2-2
一限目の授業をどうにかこうにか終えると、教室にはいつもとは違う、囁きあいによるざわめきが充満した。
視線はほとんど、一点集中。そんな中でも圭は姿勢を崩すことなく黒板を見ている。――どうやら板書を書き写しているらしい。
清良はそっと席を立つと、よし、と一度心臓あたりを叩いた。
その拳の中には、まだあまり使用感のない消しゴムがひとつ。
一方的な気まずさはあるにはあったが、困っているのに放っておくほうが気が引けたのだから仕方ない。
「これ、よかったら使って」
自然に、力まず、慌てず。その3つの単語を心の中で詠唱しながら、彼の机にその消しゴムを置く。
すると圭はぱっと顔を上げて、じっと清良の両の目を見つめた。
「その……すごく助かるけど、いいの?」
「うん。俺2つあるから」
「……ありがとう。ええっと、……ごめん、もう一度名前を聞いても?」
その表情は、喜び半分、申し訳なさ半分といったところだろう。紹介された名前を覚えていなかった気まずさを加味すれば申し訳さの割合はもう少し増えるかもしれない。

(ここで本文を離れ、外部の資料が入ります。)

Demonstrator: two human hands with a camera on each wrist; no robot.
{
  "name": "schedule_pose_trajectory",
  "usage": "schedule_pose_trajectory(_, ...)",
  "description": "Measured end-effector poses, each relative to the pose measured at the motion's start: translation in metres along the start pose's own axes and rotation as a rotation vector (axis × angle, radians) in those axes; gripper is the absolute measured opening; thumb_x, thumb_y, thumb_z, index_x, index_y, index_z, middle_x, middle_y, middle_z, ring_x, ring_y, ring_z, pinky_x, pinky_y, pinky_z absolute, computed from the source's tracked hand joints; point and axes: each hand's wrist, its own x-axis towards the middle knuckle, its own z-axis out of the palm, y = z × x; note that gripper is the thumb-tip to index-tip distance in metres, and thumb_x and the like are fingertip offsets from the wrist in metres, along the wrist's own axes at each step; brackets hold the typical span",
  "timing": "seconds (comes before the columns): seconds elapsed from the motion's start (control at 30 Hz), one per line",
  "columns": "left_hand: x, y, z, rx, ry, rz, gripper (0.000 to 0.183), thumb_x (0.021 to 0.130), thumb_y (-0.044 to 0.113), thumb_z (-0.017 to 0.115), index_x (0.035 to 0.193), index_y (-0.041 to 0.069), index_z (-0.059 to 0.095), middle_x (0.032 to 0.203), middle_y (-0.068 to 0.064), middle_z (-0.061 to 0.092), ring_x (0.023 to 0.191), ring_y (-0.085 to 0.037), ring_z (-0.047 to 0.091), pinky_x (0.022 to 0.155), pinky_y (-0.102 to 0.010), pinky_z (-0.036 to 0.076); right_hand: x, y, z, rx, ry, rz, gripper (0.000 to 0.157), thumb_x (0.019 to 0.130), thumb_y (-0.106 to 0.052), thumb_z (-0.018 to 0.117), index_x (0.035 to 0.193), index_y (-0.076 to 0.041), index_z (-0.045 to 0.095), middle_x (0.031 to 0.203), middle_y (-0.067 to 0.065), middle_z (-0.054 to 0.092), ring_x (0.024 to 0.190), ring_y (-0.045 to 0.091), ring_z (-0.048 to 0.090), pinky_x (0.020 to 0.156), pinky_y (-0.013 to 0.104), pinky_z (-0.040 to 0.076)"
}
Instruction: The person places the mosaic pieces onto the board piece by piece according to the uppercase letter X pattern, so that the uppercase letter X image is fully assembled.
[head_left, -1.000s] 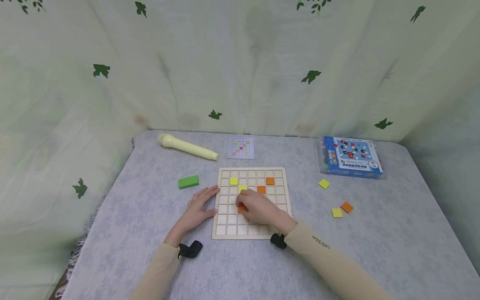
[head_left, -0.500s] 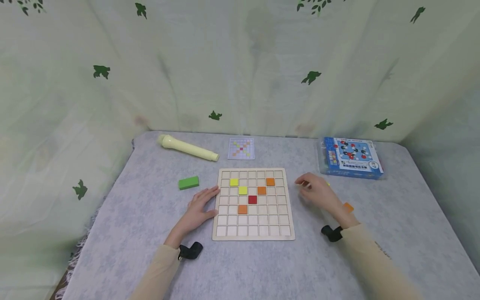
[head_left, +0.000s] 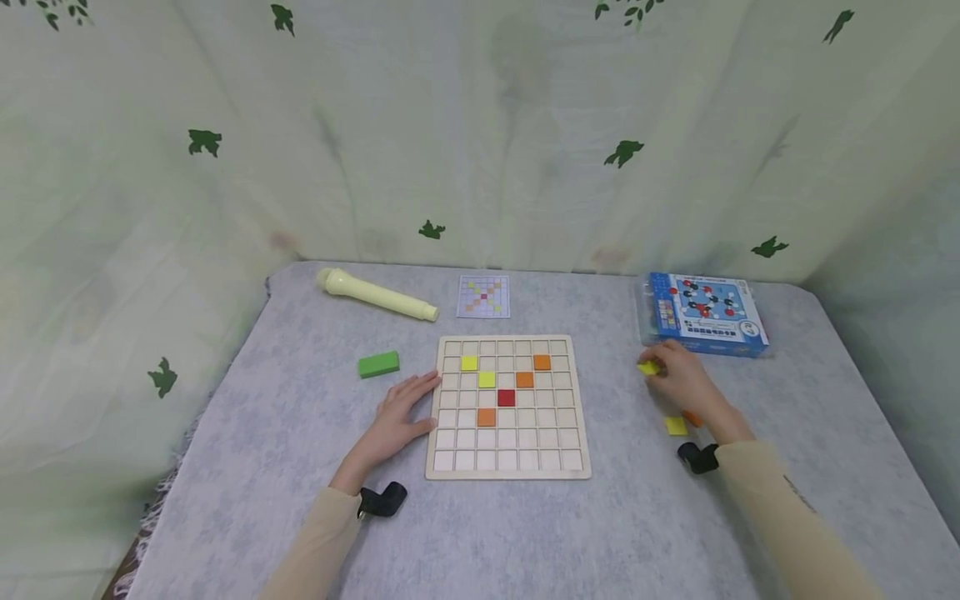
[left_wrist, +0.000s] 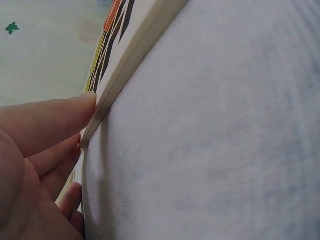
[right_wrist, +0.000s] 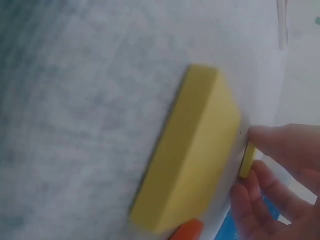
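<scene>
A wooden grid board (head_left: 508, 477) lies mid-table, with two yellow tiles, three orange ones and a red tile (head_left: 506, 398) in its squares. My left hand (head_left: 396, 423) rests at the board's left edge, fingers spread and fairly straight; the left wrist view shows the thumb (left_wrist: 65, 117) against the rim. Off to the right, my right hand (head_left: 686, 385) pinches a yellow tile (right_wrist: 247, 160) between thumb and fingertips, low over the table. Nearer the wrist lie a second yellow tile (head_left: 676, 427) and an orange tile (head_left: 693, 418), partly hidden by the hand.
Behind the right hand stands a blue boxed set (head_left: 712, 312). A small pattern card (head_left: 483, 297) lies beyond the board, and a pale yellow microphone-shaped stick (head_left: 378, 297) is at the back left. A green block (head_left: 378, 364) sits left of the board.
My right hand has left the board and moved right to the yellow tile near the box, uncovering the red tile in the grid. The left hand has stayed put.
</scene>
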Motion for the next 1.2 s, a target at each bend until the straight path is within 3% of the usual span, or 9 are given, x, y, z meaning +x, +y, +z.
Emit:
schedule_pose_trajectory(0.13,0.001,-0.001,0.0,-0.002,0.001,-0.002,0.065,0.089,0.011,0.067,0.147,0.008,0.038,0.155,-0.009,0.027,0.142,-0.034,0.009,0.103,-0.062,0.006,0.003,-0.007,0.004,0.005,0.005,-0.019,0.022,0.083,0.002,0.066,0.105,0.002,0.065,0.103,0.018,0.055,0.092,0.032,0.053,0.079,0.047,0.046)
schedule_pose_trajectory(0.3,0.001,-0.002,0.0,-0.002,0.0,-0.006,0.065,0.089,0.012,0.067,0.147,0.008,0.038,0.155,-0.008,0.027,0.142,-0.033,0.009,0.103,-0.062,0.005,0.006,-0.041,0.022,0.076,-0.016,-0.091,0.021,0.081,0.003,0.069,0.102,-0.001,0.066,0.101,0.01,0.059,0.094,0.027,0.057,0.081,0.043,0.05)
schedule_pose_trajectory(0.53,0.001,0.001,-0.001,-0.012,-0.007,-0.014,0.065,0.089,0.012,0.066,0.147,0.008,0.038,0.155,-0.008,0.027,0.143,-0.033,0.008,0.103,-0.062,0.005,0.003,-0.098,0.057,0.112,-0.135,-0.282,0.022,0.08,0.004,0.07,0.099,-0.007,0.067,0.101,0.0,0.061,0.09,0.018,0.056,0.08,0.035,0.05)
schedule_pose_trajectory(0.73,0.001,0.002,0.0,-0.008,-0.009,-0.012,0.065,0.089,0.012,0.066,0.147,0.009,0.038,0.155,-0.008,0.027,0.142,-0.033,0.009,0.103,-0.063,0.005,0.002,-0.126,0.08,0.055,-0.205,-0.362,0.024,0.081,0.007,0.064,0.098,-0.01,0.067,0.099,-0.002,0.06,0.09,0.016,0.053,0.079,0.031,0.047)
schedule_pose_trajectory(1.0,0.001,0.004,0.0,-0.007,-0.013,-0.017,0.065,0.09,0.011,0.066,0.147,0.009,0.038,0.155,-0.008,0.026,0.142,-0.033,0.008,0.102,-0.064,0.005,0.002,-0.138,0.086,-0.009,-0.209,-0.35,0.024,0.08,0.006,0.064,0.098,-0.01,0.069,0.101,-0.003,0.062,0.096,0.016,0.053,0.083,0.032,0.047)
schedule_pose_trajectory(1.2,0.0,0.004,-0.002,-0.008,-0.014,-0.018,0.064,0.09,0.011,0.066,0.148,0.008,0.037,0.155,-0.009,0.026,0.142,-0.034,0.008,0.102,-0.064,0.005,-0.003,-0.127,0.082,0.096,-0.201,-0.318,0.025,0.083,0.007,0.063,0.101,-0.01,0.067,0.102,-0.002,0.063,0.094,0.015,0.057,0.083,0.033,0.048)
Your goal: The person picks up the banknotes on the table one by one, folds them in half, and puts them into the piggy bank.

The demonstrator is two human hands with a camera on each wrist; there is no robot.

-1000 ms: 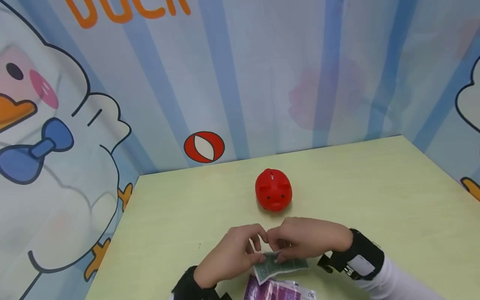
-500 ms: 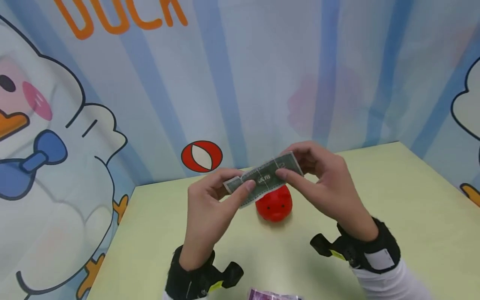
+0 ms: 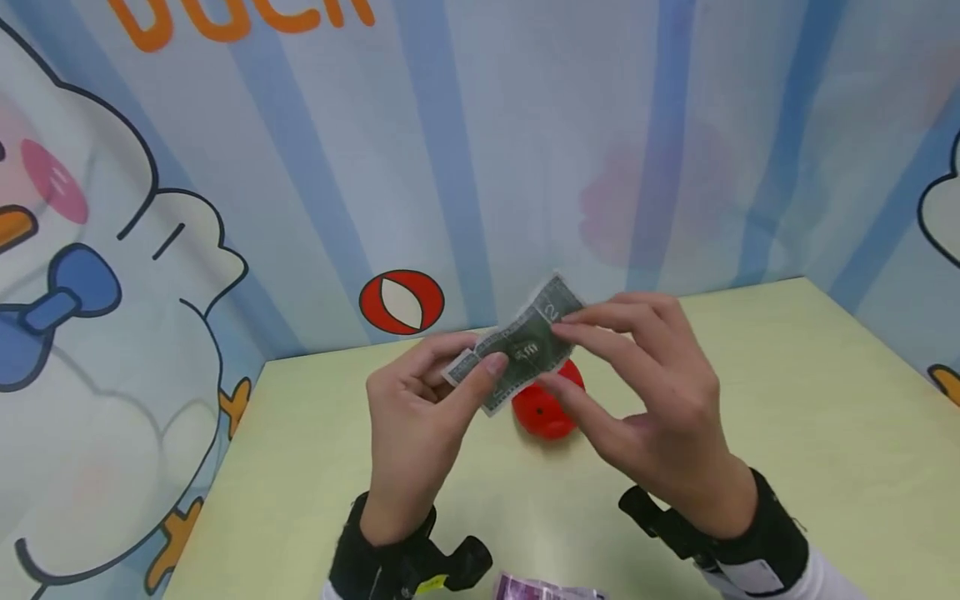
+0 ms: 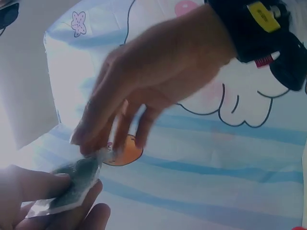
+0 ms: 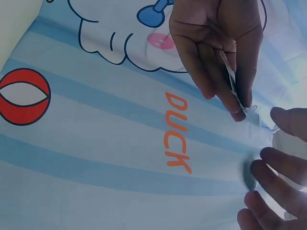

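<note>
In the head view my left hand (image 3: 416, 425) pinches a small green banknote (image 3: 528, 346) between thumb and fingers, thumb on its printed face. The note is tilted, its right end raised and crease lines running across it. My right hand (image 3: 652, 400) is at the note's right end, with straight fingertips against its face and the thumb apart near its lower edge. The right wrist view shows a gap between that thumb (image 5: 290, 122) and the fingers. Behind the note, a red piggy bank (image 3: 545, 417) stands on the table, its top hidden.
Purple banknotes (image 3: 540, 588) lie at the near edge of the head view, mostly cut off. The pale yellow table (image 3: 315, 467) backs onto a cloth wall (image 3: 517, 167) with blue stripes and a printed duck. Both wrists wear black camera straps.
Both hands have lifted the green banknote from the table above the purple notes to in front of the piggy bank. Since then, the right hand has loosened its pinch and the note's right end has risen.
</note>
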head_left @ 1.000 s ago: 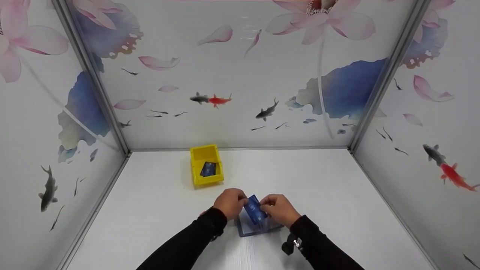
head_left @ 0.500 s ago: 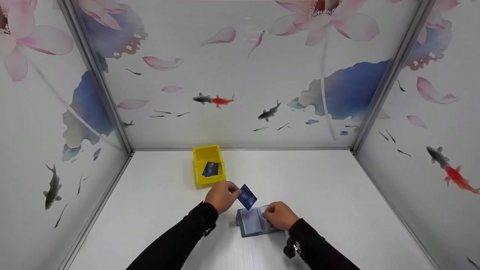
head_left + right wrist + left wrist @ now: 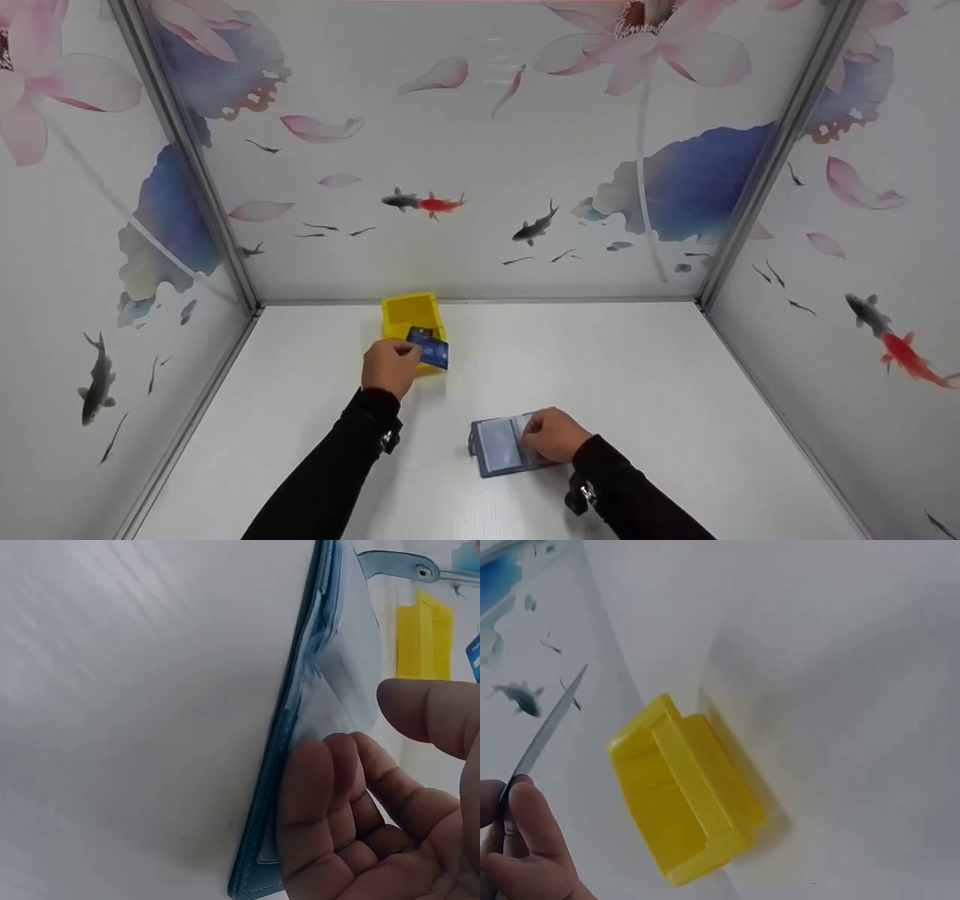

まああの流れじゃね、と清良は複雑な笑みを浮かべて改めて自分の名前を口にした。
「藤井、藤井清良です」
一音一音、丁寧に。
自分の名前を名乗るのにここまで緊張をしたのは始めてだったかもしれない。
「キ、ヨ、ラ……?」
素直に復唱しながら、うん? と首を傾げるその様は大層可愛らしく、清良は思わず一瞬目を逸らした。
今このタイミングで余計なことを口走るわけにはいかないからだ。思ったことを口にしたら最後、今後まともに声をかけられる気がしない。
「どんな字? 書いてみてもらってもいいかな」
「え」
清良の内部でそんな戦いが起きていることなど知る由もない圭は、机にかけていたリュックサックの中から掌サイズの手帳を取り出した。
色はターコイズブルー。しっかりとした表紙に挟まれた分厚い紙の束は、それが長い時間をかけて使い込まれていることを如実に物語っている。
圭はパラパラとそれを捲ると、「ここがいいか」と一番最後のページを清良に差し出した。
思いがけない展開にちょっとだけ慌てつつも、清良も素直にそれを受け取る。
字を書くならと自席に座ると、圭がくるりと体の向きを変えた。
(……おお……人がいる……)
長らく空席だったその場所に人が居る。その実感にちょっとだけ感動したのは秘密だ。
ペンケースから取り出したのは、お気に入りの青のボールペン。
そして名乗った時と同じように、一文字一文字、丁寧に『清良』と書き込む。
「……はい、書いた」
「ありがとう」
白紙だったページの、一番上、左側。そこに遠慮がちに書かれた文字を見て、圭は嬉しそうに笑った。
「成程、これで『キヨラ』……。結構珍しい感じ?」
「あーどうだろ? 少なくともクラスメイトとかぶったことはないかな。女の子みたいってからかわれることが多かったから、俺はあんまり好きじゃないんだけど」
自分の名前について、清良はあまりいい感情を持っていない。特に小学校低学年の頃はよくからかわれたし、いじめまがいないじり方をされたこともあるからだ。
一番強烈な思い出は、たまたま遅刻した日に「4時間目は体育館で授業」と書かれたメモを見て飛び込んだ先で女子だけの性教育が行われていた、という今思い出しても赤面モノの出来事である。日頃の行いと、女子から煙たがられるタイプではなかったことで一命を取り留めたが、それでも小学生男子にはつらい。
「んー……いい名前だと思うけどなあ」
圭は不満そうにと眉を寄せると、自分の席のペンケースから赤いペンを取り出した。
「清らかで、良い……いや、意味はどれだろ、豊か…穏やか……?」
清良が精一杯丁寧に書いた少しいびつな『清良』の下に、流れるような筆致で『kiyora』と読み仮名が綴られる。
「何より響きがいい。綺麗だ」
そして清良ほど余程自然に、さらりと口説くような言葉を述べた。
「だから俺はそう呼びたいんだけど――OK?」
それも清良を覗き込むように、少しだけ顔を傾けて。
挑むような、おねだりをするような、悪戯な笑みを添えて。だ。
「……はい……」
それはイエス以外の言葉を完全に封殺する、完璧な一撃だった。
おそらく圭は、自分の顔面の使い道をよく知っている。むしろそうじゃないとやばい。
「美少年こっわ……」
隣で次の授業の準備をしていた旭の呟きに全力で頷いて、清良は机にべしゃりと落ちた。